Jan se detuvo, sintiéndose ligeramente tonto. Había algo incongruente, hasta casi absurdo, en lo que hacía. La historia había llegado a su clímax y aquí estaba él, como si fuese un comentarista de radio ante una carrera o ante un cuadrilátero de boxeo. Se encogió de hombros y dejó de lado esa idea. En todos los momentos de grandeza, sospechaba, lo sublime no está muy separado de lo ridículo, y por otra parte sólo él podía notarlo ahora.
— Ha habido tres ligeros terremotos en la última hora — continuó —. Controlan la rotación de la Tierra de un modo maravilloso, pero no perfecto… Sabe usted, Karellen, me parece muy difícil que pueda decirles algo que usted no sepa ya por sus instrumentos. Quizá habría sido mejor que me hubiesen dicho qué pasaría según ustedes y cuánto tiempo tendría yo que esperar. Si no ocurre nada, volveré a informar dentro de seis horas…

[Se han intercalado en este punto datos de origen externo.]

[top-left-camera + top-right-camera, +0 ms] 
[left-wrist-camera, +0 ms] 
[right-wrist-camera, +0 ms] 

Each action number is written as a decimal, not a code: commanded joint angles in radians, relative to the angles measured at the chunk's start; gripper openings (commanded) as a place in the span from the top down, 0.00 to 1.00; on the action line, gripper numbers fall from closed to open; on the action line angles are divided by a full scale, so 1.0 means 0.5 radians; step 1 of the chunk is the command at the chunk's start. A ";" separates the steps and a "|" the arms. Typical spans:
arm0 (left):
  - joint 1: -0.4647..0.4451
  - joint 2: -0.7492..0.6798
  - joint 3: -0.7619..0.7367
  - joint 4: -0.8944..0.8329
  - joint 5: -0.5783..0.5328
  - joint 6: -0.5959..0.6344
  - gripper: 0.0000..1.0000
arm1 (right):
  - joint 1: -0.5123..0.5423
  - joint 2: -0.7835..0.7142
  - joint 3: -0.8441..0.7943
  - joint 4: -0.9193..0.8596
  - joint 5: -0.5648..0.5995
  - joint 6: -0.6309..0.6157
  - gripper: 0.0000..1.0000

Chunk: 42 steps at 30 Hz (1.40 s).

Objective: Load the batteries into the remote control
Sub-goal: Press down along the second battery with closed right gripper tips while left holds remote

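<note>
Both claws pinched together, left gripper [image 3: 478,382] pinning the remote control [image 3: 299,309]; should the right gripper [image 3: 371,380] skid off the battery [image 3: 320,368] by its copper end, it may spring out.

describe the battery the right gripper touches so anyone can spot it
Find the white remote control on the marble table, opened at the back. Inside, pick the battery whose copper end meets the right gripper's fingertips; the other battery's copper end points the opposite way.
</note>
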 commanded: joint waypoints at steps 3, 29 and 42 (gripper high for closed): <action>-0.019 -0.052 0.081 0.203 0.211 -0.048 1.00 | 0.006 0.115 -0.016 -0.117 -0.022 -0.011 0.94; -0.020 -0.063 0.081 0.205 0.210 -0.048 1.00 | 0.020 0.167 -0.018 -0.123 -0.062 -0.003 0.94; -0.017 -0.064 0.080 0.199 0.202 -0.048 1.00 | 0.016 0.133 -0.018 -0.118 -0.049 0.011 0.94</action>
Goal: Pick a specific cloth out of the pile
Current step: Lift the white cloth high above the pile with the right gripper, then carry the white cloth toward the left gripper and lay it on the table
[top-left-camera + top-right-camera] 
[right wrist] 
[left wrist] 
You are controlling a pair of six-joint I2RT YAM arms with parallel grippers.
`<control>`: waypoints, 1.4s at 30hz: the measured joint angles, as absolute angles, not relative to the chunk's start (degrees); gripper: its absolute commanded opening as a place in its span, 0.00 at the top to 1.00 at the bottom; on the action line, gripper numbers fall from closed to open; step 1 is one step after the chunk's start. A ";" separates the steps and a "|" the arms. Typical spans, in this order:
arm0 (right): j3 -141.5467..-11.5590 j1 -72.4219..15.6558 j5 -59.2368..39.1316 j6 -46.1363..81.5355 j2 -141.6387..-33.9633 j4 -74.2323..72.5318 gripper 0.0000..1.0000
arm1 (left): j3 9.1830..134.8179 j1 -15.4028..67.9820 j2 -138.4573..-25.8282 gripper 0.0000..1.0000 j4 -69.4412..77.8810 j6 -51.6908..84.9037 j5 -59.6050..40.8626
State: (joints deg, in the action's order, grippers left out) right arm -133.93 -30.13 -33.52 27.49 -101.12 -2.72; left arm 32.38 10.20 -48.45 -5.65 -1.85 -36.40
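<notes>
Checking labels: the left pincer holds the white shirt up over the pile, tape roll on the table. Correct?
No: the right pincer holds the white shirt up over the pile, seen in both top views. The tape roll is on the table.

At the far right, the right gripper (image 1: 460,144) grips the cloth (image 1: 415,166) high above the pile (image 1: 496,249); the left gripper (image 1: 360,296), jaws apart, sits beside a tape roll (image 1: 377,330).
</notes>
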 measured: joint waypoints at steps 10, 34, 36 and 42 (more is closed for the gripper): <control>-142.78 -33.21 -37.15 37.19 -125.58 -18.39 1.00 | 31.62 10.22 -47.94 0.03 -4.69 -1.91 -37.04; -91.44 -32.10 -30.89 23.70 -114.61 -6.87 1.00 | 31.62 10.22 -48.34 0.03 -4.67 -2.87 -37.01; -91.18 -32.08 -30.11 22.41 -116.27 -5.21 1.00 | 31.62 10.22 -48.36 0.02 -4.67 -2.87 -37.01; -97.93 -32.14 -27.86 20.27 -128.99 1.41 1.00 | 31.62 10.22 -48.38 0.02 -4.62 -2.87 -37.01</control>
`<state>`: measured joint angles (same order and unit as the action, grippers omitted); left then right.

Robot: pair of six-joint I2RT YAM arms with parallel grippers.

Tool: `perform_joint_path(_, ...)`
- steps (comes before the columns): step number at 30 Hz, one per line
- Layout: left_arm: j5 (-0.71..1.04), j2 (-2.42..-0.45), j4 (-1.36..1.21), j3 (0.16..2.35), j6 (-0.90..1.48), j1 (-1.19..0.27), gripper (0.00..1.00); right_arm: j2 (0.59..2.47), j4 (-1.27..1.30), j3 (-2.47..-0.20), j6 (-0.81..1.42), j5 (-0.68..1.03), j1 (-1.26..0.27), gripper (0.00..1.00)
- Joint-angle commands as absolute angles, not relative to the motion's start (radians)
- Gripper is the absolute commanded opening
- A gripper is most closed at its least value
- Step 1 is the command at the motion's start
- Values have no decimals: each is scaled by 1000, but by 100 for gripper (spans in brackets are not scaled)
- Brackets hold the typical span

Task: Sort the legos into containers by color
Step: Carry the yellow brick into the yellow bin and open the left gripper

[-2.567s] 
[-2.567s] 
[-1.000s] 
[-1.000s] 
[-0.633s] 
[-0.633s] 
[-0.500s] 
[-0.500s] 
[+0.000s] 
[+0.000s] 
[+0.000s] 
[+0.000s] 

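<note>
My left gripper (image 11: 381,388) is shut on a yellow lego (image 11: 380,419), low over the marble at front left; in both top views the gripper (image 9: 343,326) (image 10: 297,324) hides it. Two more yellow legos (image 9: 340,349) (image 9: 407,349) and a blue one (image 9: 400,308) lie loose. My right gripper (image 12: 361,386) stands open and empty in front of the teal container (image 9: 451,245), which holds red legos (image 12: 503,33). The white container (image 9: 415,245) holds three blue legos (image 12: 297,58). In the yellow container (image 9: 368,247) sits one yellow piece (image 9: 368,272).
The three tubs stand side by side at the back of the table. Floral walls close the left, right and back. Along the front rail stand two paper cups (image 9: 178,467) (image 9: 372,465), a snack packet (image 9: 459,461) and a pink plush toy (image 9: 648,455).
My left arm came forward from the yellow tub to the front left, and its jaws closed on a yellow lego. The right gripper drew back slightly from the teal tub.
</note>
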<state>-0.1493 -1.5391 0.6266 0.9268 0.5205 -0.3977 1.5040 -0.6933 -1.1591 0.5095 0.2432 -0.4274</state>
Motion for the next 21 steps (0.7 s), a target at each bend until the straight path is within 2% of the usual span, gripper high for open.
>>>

«¡Hola! Parece que hubiesen esperado a que ustedes se fueran. Algo ha comenzado. Las estrellas se han oscurecido. Como si una nube estuviese subiendo, muy rápidamente, hacia el cielo. Pero no es realmente una nube. Tiene aparentemente alguna estructura, puedo vislumbrar una borrosa red de líneas y franjas que cambian continuamente de posición. Es casi como si las estrellas estuviesen envueltas en una fantasmal tela de araña.